*** Data section Section Begins ***

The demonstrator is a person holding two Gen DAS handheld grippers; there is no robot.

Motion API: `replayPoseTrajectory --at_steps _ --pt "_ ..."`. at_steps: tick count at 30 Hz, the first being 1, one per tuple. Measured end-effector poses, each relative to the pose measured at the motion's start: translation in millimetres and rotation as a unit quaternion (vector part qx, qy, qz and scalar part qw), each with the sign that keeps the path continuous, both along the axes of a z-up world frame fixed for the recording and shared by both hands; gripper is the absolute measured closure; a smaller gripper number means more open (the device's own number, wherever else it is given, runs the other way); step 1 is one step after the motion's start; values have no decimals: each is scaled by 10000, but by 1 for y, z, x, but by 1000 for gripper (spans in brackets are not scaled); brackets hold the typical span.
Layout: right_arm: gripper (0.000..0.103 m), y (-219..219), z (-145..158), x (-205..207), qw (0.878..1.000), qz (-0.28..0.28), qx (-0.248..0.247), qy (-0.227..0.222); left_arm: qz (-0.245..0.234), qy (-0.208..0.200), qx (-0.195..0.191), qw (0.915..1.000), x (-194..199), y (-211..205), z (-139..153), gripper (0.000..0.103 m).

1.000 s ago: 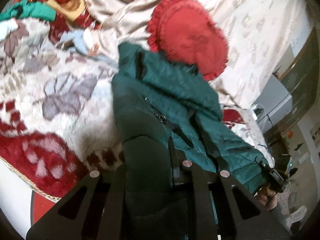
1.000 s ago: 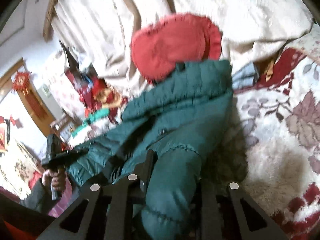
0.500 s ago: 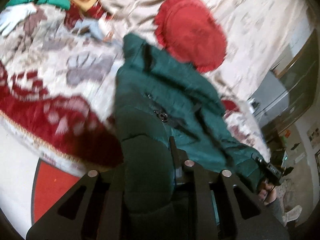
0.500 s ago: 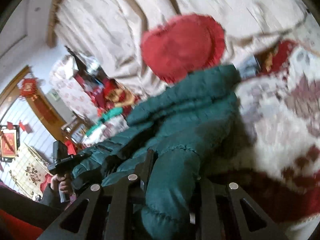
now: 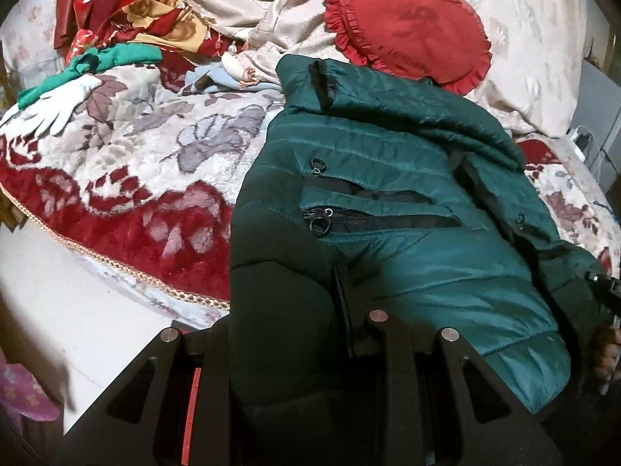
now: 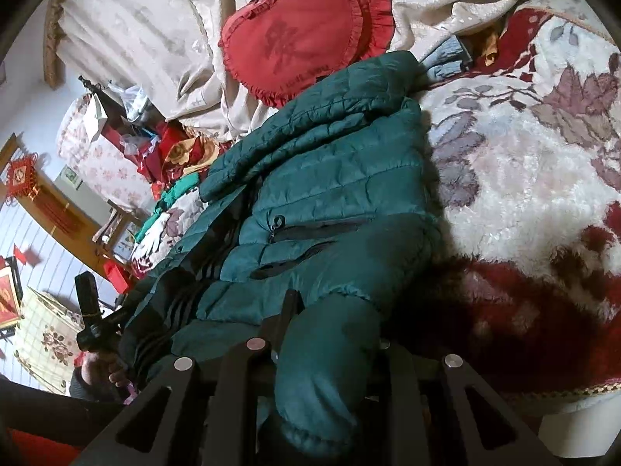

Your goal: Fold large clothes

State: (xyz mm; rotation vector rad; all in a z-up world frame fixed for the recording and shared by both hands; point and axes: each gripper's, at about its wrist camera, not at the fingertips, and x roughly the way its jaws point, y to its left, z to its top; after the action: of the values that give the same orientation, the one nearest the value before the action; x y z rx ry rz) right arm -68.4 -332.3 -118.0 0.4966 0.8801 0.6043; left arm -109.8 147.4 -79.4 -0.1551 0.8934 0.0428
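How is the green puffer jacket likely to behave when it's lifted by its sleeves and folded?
The green puffer jacket looks floppy: it sags and creases between the left gripper, whose jaws are opening around a sleeve, and the right gripper, shut on the other. Its quilted fill probably springs folds open. The shiny shell may slide on the blanket.

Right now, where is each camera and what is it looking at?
Left wrist: sits on the left gripper, looking down its fingers at the green jacket; jaws opening around jacket fabric.
Right wrist: sits on the right gripper, shut on a jacket sleeve; the other hand shows.
Both show: jacket, red cushion, floral blanket.
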Motion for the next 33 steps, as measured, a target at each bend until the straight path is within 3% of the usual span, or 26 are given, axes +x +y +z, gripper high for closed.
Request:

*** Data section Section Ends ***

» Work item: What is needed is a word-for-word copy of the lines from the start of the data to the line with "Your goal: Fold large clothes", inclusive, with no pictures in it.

» Exercise solution:
The demonstrator is a person holding two Gen DAS handheld grippers; there is no robot.

Motion API: `replayPoseTrajectory --at_steps _ --pt "_ ..."`. at_steps: tick count at 30 Hz, the first being 1, one per tuple. Measured end-effector poses, each relative to the pose measured at the motion's start: translation in millimetres and rotation as a unit quaternion (vector part qx, qy, qz and scalar part qw), each with the sign that keeps the path continuous, both along the axes of a z-up world frame fixed for the recording and shared by both hands; gripper is the absolute measured closure; a smaller gripper number means more open (the device's own number, wherever else it is given, runs the other way); step 1 is one step after the motion's start; values have no decimals: each is scaled by 10000, but by 1 for y, z, x, but by 1000 for gripper (spans in brackets are not scaled); brackets hold the typical span.
Layout: right_arm: gripper (0.000..0.103 m), y (-219..219), z (-145..158), x (-205..207), qw (0.878..1.000), qz (-0.28..0.28), qx (-0.248..0.247), qy (-0.227..0.222); left_arm: qz (-0.245..0.234), qy (-0.208..0.200), qx (-0.195..0.191), qw (0.915..1.000), x (-194..199), y (-211..205), z (-139..153), gripper (0.000..0.103 m).

1.000 s ago: 
1.000 s ago: 
0.500 s ago: 
0.500 s ago: 
now: 
now: 

Your goal: Fold large clothes

That completes the output.